BEGIN Data for this exercise

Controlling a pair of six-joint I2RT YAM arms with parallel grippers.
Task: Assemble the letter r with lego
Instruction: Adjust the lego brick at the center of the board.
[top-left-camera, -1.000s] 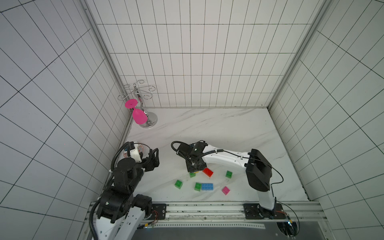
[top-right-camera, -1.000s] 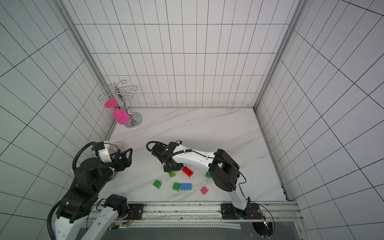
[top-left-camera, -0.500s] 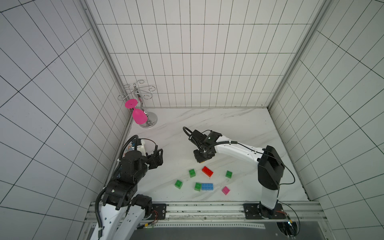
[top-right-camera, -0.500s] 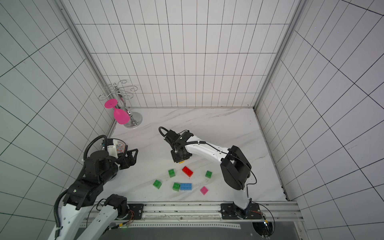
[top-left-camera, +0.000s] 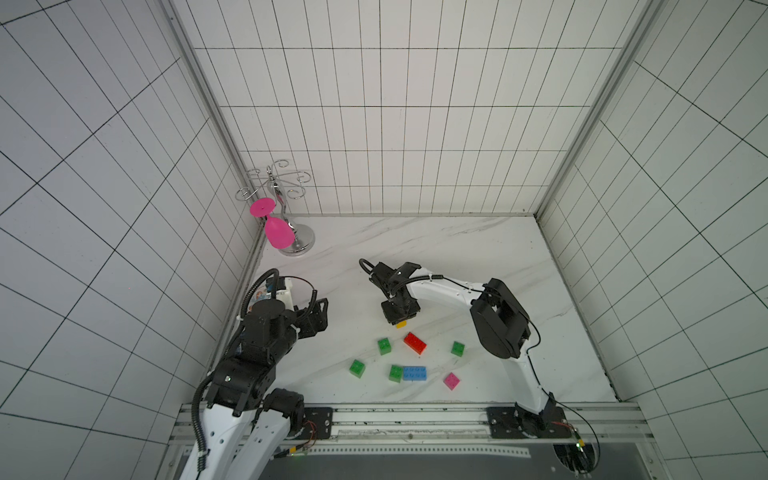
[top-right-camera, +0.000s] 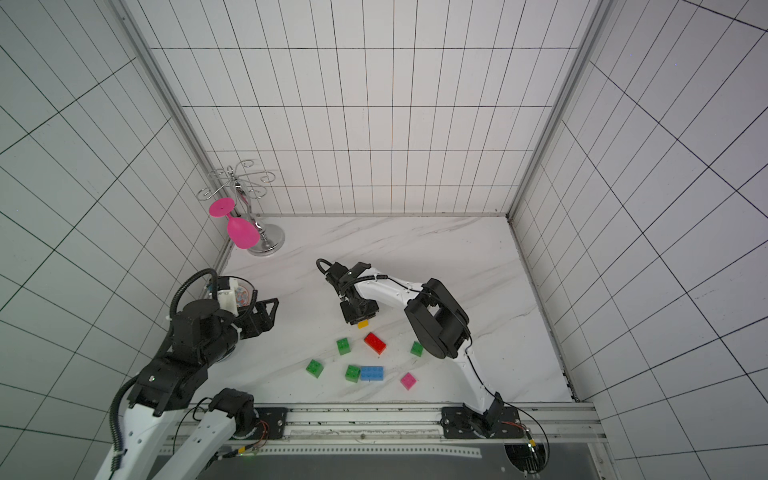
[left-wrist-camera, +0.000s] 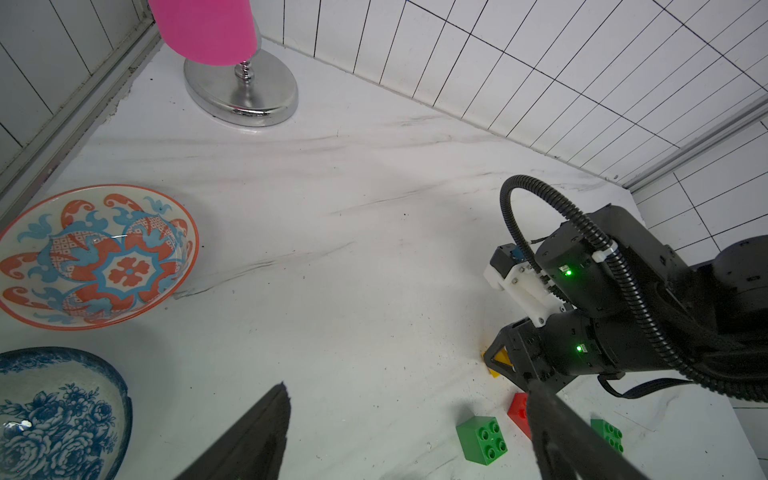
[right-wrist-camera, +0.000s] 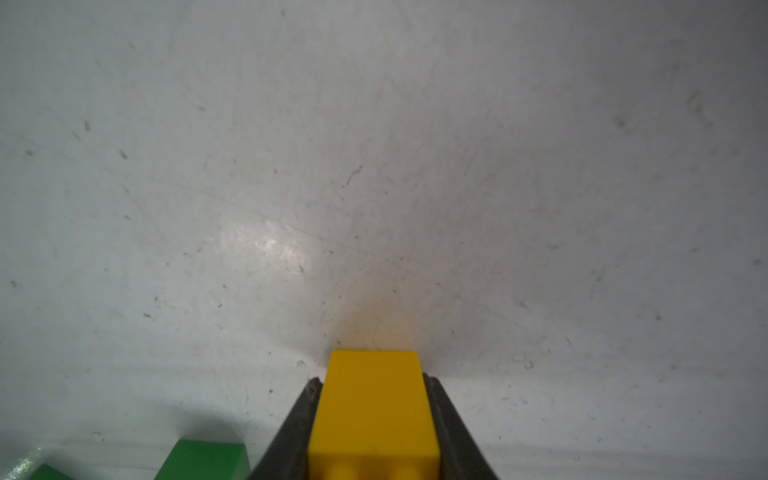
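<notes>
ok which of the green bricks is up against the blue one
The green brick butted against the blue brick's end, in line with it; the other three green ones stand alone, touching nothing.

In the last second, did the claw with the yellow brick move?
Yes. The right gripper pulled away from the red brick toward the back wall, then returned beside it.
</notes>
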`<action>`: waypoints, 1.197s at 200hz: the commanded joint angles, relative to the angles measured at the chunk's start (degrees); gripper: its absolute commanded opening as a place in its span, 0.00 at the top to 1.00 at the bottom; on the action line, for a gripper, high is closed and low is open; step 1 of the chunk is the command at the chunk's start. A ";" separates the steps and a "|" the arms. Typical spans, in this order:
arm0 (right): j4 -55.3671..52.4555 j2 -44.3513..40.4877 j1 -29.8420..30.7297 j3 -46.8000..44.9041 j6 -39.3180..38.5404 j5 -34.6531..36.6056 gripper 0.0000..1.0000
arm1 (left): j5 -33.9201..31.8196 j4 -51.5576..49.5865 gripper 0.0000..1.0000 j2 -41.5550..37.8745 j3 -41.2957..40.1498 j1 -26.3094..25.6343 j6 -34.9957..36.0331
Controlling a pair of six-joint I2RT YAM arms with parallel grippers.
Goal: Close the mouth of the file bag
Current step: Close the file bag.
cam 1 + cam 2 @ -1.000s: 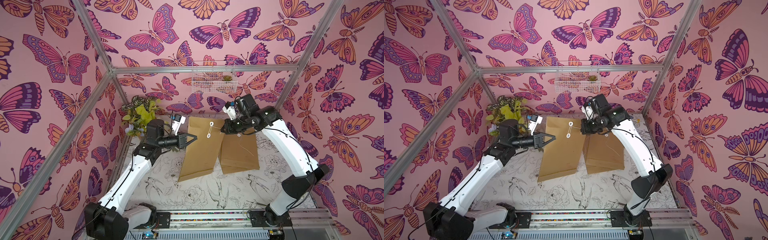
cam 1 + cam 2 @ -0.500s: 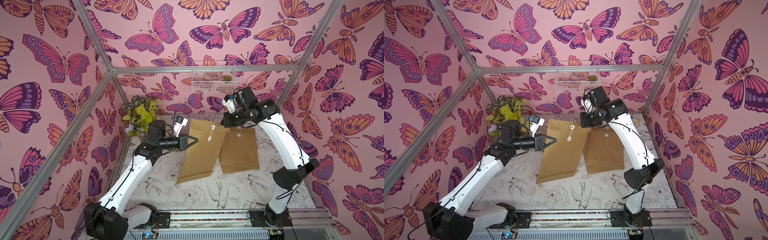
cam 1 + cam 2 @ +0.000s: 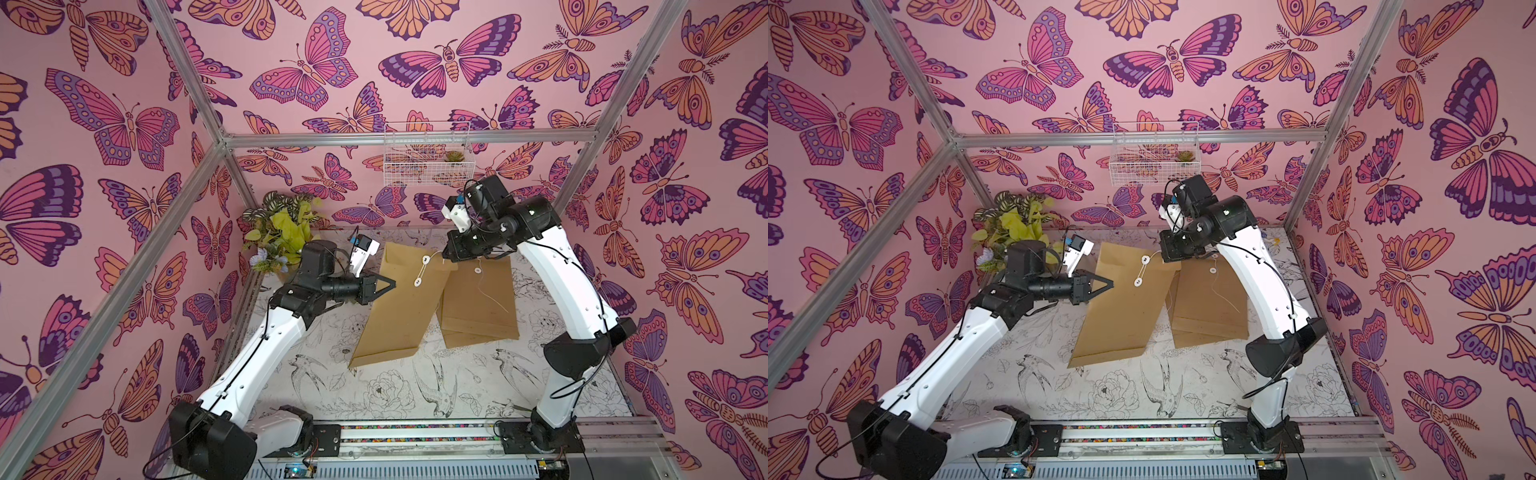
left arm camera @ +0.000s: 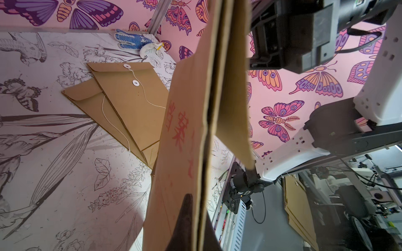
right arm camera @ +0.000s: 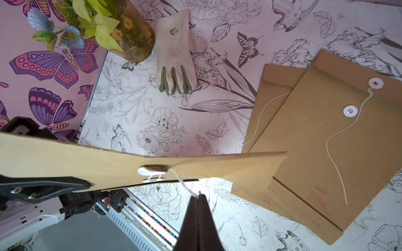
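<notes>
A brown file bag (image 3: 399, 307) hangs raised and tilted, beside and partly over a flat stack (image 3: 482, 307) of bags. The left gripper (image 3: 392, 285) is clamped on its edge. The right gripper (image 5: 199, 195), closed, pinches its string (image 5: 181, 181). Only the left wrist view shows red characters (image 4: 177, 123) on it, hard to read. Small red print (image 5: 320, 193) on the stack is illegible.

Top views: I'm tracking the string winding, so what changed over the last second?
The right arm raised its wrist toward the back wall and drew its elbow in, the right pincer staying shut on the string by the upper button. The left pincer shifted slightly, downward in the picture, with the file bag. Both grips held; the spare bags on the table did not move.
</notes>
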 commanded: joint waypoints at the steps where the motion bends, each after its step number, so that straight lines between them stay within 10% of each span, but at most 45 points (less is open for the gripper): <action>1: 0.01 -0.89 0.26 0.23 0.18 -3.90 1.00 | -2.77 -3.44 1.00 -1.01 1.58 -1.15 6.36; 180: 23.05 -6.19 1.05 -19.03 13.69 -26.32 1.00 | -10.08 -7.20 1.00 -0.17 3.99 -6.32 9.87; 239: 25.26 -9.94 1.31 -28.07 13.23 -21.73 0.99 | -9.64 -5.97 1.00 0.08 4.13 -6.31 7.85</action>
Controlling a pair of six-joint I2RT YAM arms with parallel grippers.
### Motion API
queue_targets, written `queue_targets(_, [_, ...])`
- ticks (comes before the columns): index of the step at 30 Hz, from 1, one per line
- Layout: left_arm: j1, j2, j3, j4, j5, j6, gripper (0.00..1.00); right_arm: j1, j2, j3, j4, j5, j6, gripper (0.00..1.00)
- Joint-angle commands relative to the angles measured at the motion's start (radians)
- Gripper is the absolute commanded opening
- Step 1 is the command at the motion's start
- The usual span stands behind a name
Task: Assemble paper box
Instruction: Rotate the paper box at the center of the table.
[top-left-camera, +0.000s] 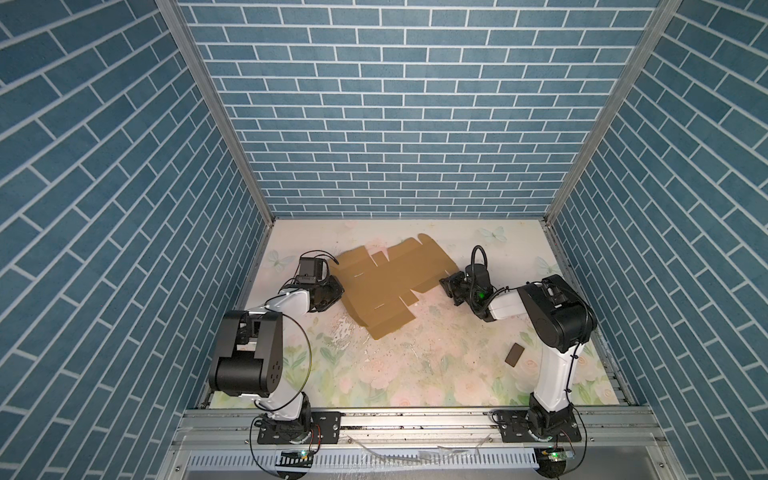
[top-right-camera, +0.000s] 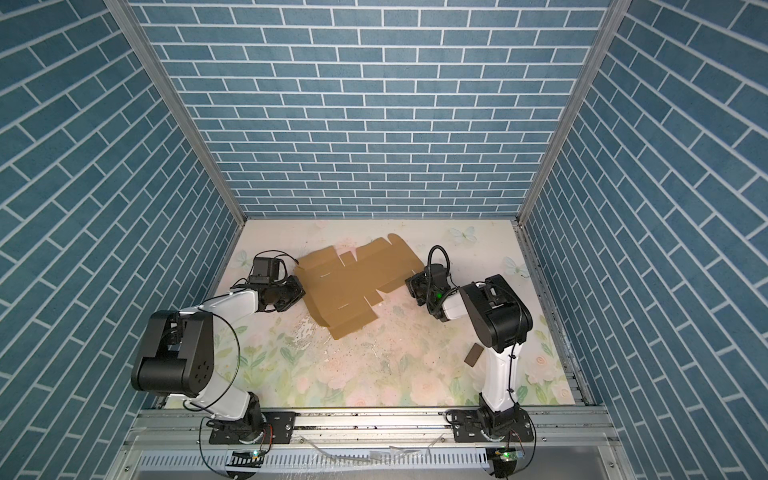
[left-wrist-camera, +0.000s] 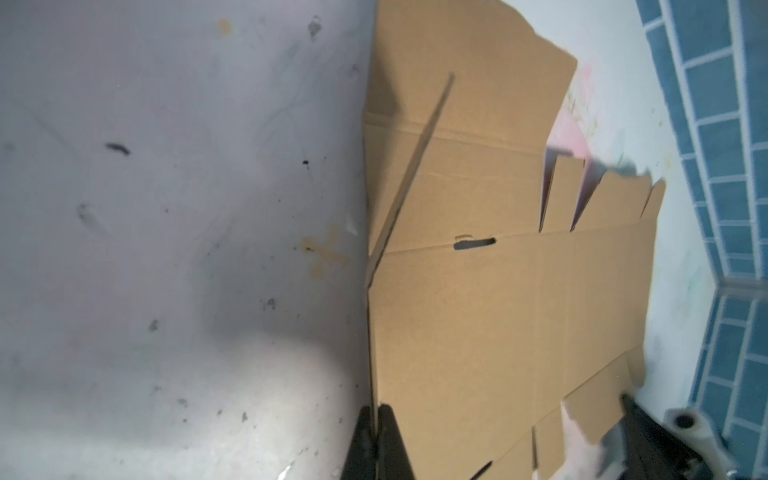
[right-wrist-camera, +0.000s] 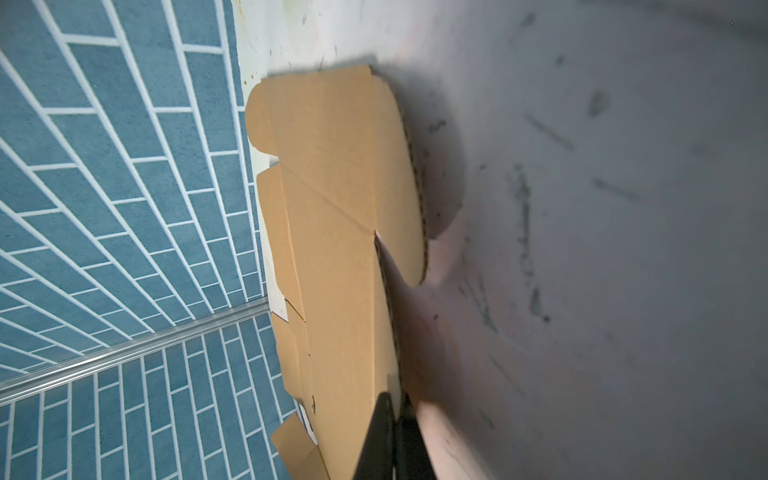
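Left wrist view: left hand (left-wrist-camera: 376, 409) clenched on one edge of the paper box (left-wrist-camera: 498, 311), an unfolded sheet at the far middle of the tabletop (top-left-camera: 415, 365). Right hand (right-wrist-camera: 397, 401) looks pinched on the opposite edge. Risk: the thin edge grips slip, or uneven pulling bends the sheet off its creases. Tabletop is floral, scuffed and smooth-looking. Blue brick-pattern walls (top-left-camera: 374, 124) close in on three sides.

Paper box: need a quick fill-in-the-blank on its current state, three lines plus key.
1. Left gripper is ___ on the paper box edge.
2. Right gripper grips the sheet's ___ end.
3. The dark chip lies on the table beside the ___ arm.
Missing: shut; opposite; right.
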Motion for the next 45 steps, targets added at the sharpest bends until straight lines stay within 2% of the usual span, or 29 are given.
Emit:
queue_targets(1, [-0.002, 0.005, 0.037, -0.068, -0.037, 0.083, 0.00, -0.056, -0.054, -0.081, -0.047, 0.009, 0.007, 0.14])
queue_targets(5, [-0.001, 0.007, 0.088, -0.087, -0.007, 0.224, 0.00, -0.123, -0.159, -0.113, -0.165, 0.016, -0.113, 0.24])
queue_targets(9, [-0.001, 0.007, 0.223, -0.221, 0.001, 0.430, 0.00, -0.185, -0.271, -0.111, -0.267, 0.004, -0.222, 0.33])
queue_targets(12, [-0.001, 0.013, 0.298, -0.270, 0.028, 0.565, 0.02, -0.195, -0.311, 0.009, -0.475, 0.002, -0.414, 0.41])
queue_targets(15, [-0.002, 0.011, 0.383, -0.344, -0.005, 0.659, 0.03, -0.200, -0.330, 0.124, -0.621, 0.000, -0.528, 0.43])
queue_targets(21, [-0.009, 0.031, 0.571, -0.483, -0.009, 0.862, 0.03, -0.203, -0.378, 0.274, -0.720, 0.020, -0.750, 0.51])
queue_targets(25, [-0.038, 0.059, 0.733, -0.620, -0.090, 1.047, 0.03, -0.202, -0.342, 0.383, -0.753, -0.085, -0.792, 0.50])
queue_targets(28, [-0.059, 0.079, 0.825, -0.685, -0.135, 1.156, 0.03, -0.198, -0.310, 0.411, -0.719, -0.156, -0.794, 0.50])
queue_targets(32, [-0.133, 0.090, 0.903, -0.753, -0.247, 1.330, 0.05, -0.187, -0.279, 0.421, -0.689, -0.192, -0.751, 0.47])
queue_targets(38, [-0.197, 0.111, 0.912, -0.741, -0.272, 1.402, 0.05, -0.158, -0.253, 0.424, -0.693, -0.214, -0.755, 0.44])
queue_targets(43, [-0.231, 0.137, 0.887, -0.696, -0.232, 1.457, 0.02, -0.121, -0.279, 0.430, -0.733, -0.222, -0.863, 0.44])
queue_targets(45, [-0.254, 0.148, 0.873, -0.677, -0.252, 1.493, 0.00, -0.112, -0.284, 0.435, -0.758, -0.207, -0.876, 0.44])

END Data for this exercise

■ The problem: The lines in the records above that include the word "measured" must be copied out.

■ Written solution:
`<action>`: waypoints, 1.197s at 200hz: the commanded joint angles, relative to the angles measured at the chunk's start (degrees); gripper: its absolute commanded opening as a place in its span, 0.00 at the top to 1.00 at the bottom; on the action line, for a gripper, high is closed and low is open; step 1 of the chunk is the command at the chunk's start. A ";" separates the steps and a "|" the arms. Typical spans, in this order:
- Joint-angle commands relative to the angles measured at the motion's start (radians)

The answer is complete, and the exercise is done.